How The Brain Produces Muscular Movements
The motor area is itself aroused to action by nerve currents entering it through axons coming from other parts of the cortex; and it is by way of the motor area that any other part of the cortex produces bodily movement. There are a few exceptions, as, for example, the movements of the eyes are produced generally by the "visual area" acting directly on the lower motor centers for the eye in the brain stem; but, in the main, any motor effect of brain action is exerted through the motor area. The motor area, as already mentioned, acts on the lower motor centers in the cord and brain stem, and these in turn on the muscles; but we must look into this matter a little more closely.
A lower motor center is a group of motor and central neurones, lying anywhere in the cord or brain stem, and capable of directly arousing a certain coördinated muscular movement. One such unit gives flexion of the leg, another gives extension of the leg, a third gives the rapid alternation of flexion and extension that we see in the scratching movement of the dog. Such a motor center can be aroused to activity by a sensory stimulus, and the resulting movement is then called a reflex.
The lower center can be aroused in quite another way, and that is by nerve currents coming from the brain, by way of the motor area and the pyramidal tract. Thus flexion of the leg can occur voluntarily as well as reflexly. The same [{54}] muscles, and the same motor neurones, do the job in either case. In the reflex, the lower center is aroused by a sensory nerve, and in the voluntary movement by the pyramidal tract.
The story is told of a stranger who was once dangling his legs over the edge of the station platform at a small backwoods town, when a native called out to him "Hist!" (hoist), pointing to the ground under the stranger's feet. He "histed" obediently, which is to say that he voluntarily threw into play the spinal center for leg flexion; and then, looking down, saw a rattler coiled just beneath where his feet had been hanging. Now even if he had spied the rattler first, the resulting flexion, though impulsive and involuntary, would still have been aroused by way of the motor area and the pyramidal tract, since the movement would have been a response to knowledge of what that object was and signified, and knowledge means action by the cerebral cortex, which we have seen to affect movement through the medium of the motor area. But if the snake had made the first move, the same leg movement on the man's part, made now in response to the painful sensory stimulus, would have been the flexion reflex.

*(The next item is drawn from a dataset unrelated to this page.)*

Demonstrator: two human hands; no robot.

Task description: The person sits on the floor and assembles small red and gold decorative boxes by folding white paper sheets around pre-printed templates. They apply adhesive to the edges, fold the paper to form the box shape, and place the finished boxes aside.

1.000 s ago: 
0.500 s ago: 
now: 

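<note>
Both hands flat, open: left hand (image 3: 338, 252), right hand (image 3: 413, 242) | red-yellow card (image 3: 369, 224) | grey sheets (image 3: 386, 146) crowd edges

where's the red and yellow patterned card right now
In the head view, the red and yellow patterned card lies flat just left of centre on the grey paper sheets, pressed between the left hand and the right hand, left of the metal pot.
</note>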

Facilitation and Inhibition
Not only can the motor area call out essentially the same movements that are also produced reflexly, but it can prevent or inhibit the execution of a reflex in spite of the sensory stimulus for the reflex being present, and it can reinforce or facilitate the action of the sensory stimulus so as to assist in the production of the reflex. We see excellent examples of cerebral facilitation and inhibition in the case of the knee jerk. This sharp forward kick of the foot and lower leg is aroused by a tap on the tendon running in front [{55}] of the knee. Cross the knee to be stimulated over the other leg, and tap the tendon just below the knee cap, and the knee jerk appears. So purely reflex is this movement that it cannot be duplicated voluntarily; for, though the foot can of course be voluntarily kicked forward, this voluntary movement does not have the suddenness and quickness of the true reflex. For all that, the cerebrum can exert an influence on the knee jerk. Anxious attention to the knee jerk inhibits it; gritting the teeth or clenching the fist reinforces it. These are cerebral influences acting by way of the pyramidal tract upon the spinal center for the reflex.

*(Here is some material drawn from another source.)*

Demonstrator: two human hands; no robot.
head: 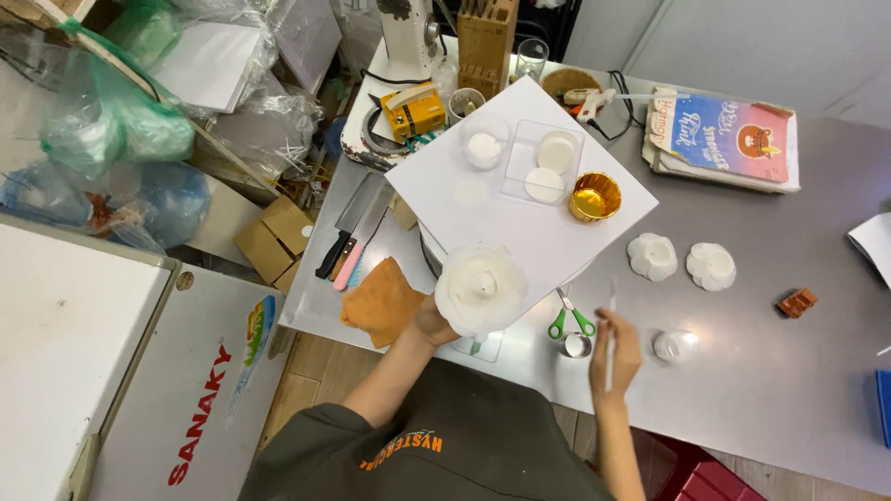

Thus the cortex controls the reflexes. Other examples of such control are seen when you prevent for a time the natural regular winking of the eyes by voluntarily holding them wide open, or when, carrying a hot dish which you know you must not drop, you check the flexion reflex which would naturally pull the hand away from the painful stimulus. The young child learns to control the reflexes of evacuation, and gradually comes to have control over the breathing movements, so as to hold his breath or breathe rapidly or deeply at will, and to expire vigorously in order to blow out a match.
The coughing, sneezing and swallowing reflexes likewise come under voluntary control. In all such cases, the motor area facilitates or inhibits the action of the lower centers.